- _Provided records_:

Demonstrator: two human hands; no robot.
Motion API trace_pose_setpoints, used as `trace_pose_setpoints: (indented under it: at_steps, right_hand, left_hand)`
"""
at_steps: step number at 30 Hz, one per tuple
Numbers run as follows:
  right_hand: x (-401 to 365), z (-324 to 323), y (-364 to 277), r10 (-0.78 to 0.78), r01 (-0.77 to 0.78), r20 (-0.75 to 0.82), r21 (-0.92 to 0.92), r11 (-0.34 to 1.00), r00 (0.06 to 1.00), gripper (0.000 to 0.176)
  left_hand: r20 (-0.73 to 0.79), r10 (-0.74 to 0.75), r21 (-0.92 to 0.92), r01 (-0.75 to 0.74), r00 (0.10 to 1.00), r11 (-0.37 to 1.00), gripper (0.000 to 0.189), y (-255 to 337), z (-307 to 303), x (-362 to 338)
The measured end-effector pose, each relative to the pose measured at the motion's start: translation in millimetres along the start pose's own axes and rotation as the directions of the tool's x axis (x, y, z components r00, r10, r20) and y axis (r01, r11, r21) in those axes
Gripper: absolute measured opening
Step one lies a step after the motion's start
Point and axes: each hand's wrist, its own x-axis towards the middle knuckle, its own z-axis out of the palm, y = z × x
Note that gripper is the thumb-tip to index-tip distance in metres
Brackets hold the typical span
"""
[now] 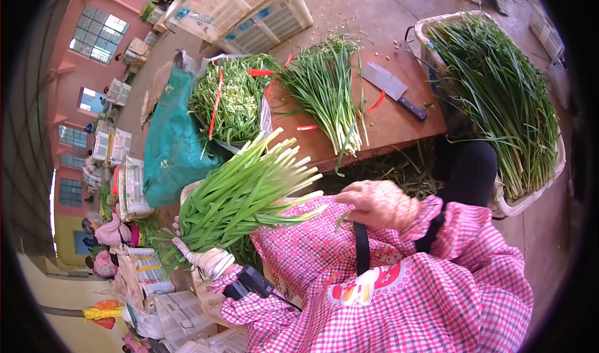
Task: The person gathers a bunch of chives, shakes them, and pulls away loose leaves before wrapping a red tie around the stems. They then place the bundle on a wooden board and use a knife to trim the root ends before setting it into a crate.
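Note:
My left hand (203, 256), in a pale glove or wrap, is closed round the leafy end of a bunch of green stalks (231, 197), whose pale ends fan out to the right. My right hand (377, 204) is near those pale ends, thumb and fingers drawn together, with a small green leaf piece at the fingertips. Another bunch of stalks (331, 94) lies on the brown board (399, 57), beside a knife (394, 90) with a dark handle and several red strips (376, 101).
A white basket (558, 166) heaped with long green stalks stands at the right. Left of the board are a bag of leafy trimmings (228, 97) and a teal sack (171, 147). Crates (268, 25) stand behind. Other people (112, 231) are at the far left.

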Motion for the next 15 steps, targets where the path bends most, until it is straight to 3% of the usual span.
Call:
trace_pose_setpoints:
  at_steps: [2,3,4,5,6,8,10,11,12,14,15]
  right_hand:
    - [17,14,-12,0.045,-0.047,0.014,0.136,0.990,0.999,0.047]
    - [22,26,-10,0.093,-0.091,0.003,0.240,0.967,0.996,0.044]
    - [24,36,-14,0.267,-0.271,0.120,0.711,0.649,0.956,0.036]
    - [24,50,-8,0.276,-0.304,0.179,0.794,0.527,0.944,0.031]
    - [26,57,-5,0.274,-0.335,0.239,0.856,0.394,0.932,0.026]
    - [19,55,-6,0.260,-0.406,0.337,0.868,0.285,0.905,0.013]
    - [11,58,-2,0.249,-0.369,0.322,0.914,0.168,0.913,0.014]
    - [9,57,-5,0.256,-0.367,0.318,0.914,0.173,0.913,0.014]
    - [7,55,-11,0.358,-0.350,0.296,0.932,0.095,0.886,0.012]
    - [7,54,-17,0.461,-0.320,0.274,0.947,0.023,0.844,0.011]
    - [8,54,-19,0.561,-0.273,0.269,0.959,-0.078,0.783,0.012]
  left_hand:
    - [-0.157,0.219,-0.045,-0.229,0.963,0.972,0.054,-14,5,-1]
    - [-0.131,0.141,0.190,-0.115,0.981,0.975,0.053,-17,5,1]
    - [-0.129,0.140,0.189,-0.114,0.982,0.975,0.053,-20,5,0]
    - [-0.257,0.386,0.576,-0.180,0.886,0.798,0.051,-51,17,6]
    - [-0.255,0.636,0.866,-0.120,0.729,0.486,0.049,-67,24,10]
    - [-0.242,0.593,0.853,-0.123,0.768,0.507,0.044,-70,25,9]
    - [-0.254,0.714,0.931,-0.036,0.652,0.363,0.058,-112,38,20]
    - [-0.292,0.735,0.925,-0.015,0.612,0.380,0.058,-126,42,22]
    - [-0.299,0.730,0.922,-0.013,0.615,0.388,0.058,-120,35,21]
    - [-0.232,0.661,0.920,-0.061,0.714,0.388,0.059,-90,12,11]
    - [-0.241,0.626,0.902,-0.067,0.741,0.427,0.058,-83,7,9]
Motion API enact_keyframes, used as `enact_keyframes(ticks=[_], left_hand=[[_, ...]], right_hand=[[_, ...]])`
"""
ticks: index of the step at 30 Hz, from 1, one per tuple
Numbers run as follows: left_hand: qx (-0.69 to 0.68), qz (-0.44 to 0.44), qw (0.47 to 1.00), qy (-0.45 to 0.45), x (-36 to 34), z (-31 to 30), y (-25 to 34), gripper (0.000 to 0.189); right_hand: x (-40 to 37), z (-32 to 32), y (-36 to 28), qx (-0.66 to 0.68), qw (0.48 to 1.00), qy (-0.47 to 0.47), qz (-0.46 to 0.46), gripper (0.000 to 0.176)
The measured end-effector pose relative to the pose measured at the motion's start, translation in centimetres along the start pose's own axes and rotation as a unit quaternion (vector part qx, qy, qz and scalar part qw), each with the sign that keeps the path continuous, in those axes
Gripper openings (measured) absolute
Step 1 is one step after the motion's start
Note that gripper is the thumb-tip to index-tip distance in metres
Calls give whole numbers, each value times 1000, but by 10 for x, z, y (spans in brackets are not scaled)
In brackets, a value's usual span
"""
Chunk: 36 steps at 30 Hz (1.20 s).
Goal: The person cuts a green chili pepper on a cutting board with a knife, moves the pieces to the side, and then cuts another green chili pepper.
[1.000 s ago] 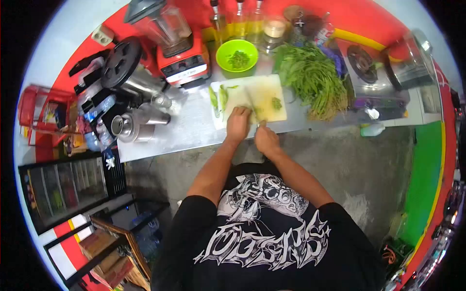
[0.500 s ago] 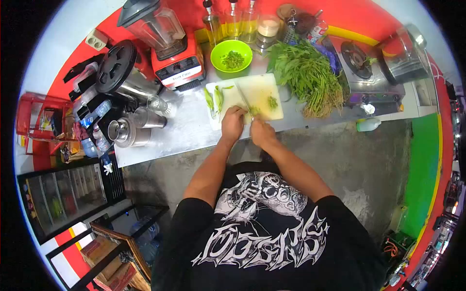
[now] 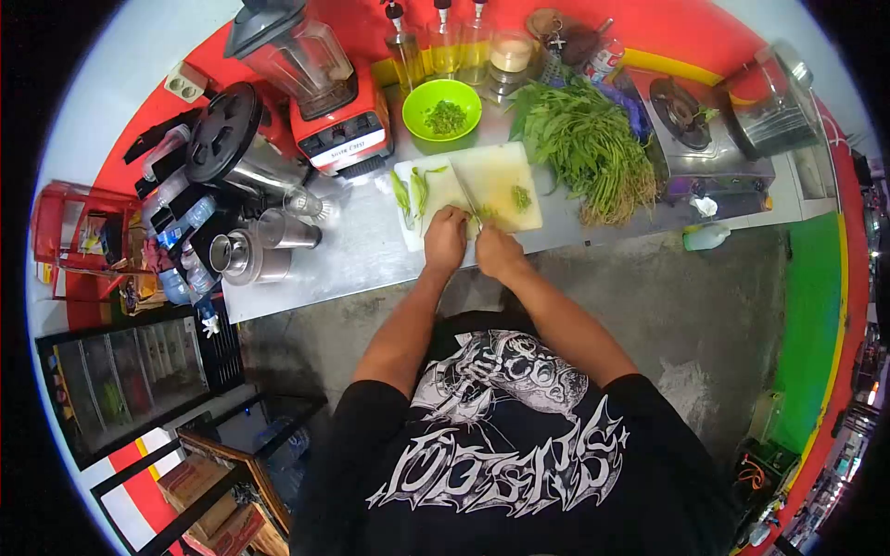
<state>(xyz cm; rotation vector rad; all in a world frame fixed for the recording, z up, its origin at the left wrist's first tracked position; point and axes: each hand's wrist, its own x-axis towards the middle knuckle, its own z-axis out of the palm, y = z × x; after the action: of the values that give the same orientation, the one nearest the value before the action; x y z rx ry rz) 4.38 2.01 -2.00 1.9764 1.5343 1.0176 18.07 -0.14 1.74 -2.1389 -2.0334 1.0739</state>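
Note:
My right hand [image 3: 499, 250] is wrapped round the handle of a knife [image 3: 465, 190], whose blade points away from me over the white cutting board [image 3: 505, 162]. Close to the blade's left side, my left hand [image 3: 446, 236] presses down on the board with curled fingers; what they hold is hidden. Long green chillies [image 3: 420, 190] lie at the board's left part. A small heap of chopped green pieces [image 3: 521, 196] rests at its right, and more bits lie by the blade. Behind the board stands a bright green bowl [image 3: 417, 102] with chopped greens in it.
A bunch of leafy greens [image 3: 593, 148] lies right of the board, beside a gas stove [image 3: 709, 167]. A red blender [image 3: 343, 134] and bottles [image 3: 445, 46] stand at the back. Metal cups [image 3: 287, 229] are at the left of the steel table [image 3: 324, 269].
The view has shifted very slightly. My hands and the knife stay at nearly the same place on the board, with only a small shift of the right hand.

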Motion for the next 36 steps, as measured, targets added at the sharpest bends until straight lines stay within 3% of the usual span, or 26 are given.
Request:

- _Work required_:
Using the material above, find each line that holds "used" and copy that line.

- _Answer box_:
Motion API trace_pose_setpoints, used as `trace_pose_setpoints: (indented under it: at_steps, right_hand, left_hand)`
Motion API enact_keyframes, used as `enact_keyframes(ticks=[_], left_hand=[[_, ...]], right_hand=[[_, ...]])`

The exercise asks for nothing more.